Niches for tissue-resident mesenchymal stem cells (MSCs) have been identified in many adult tissues. In particular, MSCs residing in the vascular stem cell niche came into focus: the so-called vascular wall-resident MSCs (VW-MSCs) were, based upon their anatomic location, (1) distributed throughout the adult organism, and (2) supposed to be the first line cells which could be addressed in response to a pathologic trigger acting on or in close vicinity to the vascular system.

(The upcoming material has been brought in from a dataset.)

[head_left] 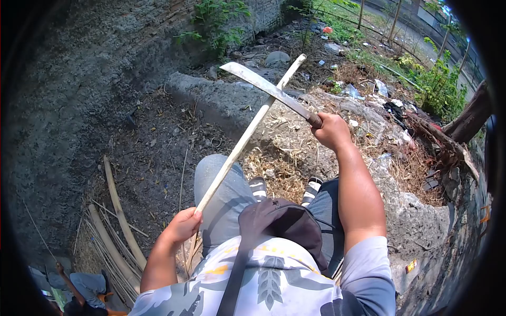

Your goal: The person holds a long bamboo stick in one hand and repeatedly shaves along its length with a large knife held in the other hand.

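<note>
Head view: a pale stick (pixel 233 154) is being gripped near its lower end by the left hand (pixel 183 227); a machete (pixel 255 79) is being held by its handle in the closed right hand (pixel 334 132). Judged risk: the blade could be sent glancing toward the left knee (pixel 212 171) if the stick, being supported at one end only, were to twist. Stick being seen as long, slim, whitish, slightly bent, slanting up and forward past the knee, being crossed by the blade near its far end.
</note>
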Demonstrator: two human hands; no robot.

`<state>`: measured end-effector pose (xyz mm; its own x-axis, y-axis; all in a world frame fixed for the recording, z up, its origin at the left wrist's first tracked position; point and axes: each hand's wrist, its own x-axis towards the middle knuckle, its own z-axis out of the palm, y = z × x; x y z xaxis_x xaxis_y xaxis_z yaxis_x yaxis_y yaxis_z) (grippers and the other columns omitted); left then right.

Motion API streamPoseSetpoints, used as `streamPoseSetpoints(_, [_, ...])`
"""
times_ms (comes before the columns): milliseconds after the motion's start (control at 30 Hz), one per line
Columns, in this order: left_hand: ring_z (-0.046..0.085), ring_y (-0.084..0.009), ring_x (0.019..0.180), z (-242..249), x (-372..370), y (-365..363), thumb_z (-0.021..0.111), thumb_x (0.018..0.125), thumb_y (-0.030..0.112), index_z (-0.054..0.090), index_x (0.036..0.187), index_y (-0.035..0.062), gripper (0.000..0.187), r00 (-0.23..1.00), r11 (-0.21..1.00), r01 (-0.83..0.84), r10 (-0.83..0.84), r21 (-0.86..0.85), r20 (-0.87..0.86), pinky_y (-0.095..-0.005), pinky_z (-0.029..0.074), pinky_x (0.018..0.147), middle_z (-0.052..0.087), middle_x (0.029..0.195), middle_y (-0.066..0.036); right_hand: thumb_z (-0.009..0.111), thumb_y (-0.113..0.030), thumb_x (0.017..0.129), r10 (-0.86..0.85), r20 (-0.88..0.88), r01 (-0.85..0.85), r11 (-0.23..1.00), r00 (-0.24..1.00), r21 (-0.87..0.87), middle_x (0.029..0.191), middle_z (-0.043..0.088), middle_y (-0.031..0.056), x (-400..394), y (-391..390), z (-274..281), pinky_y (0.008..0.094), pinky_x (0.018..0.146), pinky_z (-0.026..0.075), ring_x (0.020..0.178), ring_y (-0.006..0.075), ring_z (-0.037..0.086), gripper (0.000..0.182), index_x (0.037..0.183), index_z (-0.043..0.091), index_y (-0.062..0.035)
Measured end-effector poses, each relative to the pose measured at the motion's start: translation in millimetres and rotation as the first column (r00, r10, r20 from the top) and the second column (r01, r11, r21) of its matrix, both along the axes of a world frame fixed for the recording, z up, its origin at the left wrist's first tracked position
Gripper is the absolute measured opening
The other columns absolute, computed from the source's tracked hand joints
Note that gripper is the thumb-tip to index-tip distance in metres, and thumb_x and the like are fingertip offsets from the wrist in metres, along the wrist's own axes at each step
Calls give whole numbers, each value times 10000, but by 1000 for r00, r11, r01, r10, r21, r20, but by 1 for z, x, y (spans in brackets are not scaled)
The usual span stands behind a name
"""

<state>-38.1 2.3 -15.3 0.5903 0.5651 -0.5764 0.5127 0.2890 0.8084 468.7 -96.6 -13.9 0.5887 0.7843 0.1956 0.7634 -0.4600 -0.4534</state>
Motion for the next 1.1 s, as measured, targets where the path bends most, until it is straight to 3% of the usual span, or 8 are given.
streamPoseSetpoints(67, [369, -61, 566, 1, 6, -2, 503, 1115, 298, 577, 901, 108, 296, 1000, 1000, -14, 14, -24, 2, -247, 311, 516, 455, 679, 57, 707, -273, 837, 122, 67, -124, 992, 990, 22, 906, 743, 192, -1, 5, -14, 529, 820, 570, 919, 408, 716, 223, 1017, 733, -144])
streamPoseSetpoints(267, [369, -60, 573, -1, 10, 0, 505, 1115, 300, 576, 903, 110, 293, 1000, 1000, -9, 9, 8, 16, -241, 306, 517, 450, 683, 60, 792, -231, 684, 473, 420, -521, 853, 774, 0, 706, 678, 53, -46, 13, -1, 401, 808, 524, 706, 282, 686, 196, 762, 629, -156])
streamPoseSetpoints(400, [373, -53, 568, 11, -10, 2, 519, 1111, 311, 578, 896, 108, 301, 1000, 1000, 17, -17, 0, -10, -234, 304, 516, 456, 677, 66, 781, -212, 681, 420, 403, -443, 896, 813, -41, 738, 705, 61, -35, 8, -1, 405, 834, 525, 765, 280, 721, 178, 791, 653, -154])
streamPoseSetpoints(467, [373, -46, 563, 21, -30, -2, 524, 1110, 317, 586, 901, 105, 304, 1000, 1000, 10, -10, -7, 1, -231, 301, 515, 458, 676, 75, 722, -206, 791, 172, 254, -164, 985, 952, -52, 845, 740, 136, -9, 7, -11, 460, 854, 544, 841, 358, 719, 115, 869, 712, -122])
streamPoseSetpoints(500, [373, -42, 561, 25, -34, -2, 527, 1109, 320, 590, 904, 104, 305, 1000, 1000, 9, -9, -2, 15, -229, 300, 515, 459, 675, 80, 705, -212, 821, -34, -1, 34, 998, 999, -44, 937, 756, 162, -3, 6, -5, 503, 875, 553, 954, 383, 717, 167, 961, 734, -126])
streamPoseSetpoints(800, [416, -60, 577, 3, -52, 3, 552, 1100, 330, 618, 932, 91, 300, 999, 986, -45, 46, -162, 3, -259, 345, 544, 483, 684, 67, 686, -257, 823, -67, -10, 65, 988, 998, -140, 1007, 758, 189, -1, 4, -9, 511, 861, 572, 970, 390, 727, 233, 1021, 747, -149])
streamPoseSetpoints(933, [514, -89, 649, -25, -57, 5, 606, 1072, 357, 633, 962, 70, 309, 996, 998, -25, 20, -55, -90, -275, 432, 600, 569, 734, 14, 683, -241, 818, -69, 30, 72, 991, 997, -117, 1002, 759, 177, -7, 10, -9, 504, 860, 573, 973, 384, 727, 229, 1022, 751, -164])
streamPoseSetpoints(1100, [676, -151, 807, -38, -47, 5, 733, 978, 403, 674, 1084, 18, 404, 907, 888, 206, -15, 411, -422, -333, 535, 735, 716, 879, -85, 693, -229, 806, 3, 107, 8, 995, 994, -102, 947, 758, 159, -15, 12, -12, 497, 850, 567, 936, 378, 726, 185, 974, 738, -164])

Like tissue-resident MSCs in general, VW-MSC contribute to organ integrity and harbor the capacity to suppress inflammation and promote repair during normal vessel homeostasis, although resident MSCs present in the healthy situation of an individual seems not to bear sufficient for protection or repair following injury. In contrast, injury affected MSCs could contribute to disease induction and progression. A detailed understanding of the molecular repertoire as well as of the signaling pathways controlling stem cell fate of VW-MSCs is prerequisite to understand how (1) endogenous VW-MSCs contribute to normal vessel homeostasis as well as diseases that include the vascular system, (2) a potential on-site manipulation of these cells directly within their endogenous niche could be used for therapeutically benefits, and (3) isolated and therapeutically applied VW-MSCs in terms of exogenous MSCs with superior repair capabilities might be logically more efficient to address vascular diseases than MSCs derived from other tissues. This chapter describes a straightforward protocol for the improved isolation of human VW-MSCs.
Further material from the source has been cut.